[Exercise goal] Report every line below that carries the word "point".

________________________________________

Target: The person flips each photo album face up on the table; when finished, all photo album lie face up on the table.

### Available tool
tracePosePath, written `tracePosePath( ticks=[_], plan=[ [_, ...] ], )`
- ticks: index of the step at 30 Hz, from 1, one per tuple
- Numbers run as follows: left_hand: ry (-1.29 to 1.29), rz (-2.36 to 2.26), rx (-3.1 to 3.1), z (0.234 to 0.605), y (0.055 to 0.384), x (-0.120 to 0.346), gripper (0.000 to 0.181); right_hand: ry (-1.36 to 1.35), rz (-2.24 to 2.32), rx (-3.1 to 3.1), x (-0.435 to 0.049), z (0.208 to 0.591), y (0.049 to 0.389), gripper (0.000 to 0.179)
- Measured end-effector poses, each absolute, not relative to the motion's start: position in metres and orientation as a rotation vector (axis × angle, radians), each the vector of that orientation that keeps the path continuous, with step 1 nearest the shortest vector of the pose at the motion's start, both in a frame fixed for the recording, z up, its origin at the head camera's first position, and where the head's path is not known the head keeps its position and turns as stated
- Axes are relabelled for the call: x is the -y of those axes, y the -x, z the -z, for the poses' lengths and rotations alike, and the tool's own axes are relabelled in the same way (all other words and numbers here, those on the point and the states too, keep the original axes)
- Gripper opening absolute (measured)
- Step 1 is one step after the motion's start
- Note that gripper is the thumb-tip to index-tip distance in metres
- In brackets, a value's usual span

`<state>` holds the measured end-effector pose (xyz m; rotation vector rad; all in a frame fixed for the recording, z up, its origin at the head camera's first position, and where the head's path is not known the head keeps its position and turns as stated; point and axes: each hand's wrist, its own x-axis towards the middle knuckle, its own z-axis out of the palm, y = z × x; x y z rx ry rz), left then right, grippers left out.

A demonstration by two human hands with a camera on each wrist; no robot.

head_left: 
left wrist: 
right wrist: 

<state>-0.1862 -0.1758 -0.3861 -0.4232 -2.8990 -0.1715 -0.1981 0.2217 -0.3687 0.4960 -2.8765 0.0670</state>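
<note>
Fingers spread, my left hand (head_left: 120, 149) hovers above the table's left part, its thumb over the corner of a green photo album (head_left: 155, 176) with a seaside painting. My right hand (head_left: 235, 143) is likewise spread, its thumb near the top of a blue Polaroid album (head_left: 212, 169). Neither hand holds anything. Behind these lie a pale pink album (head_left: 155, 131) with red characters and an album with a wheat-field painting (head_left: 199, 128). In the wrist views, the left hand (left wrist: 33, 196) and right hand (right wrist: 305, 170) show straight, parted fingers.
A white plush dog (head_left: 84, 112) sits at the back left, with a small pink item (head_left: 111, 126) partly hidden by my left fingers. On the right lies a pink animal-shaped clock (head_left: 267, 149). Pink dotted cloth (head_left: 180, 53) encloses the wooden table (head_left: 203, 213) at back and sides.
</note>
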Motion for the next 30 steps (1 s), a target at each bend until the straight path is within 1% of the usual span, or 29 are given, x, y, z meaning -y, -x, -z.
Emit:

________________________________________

[Task result]
- Axes are relabelled for the call: x is the -y of those axes, y the -x, z the -z, for the poses' lengths and rotations alike, and the tool's own axes are relabelled in the same way (all other words and numbers here, those on the point and the states too, keep the original axes)
`<state>` holds the measured end-effector pose (xyz m; rotation vector rad; all in a frame fixed for the recording, z up, its origin at the head camera's first position, and where the head's path is not known the head keeps its position and turns as stated; point and axes: each hand's wrist, its own x-axis towards the middle knuckle, its own z-axis out of the palm, y = z × x; x y z rx ry rz), left then right, grippers left out.

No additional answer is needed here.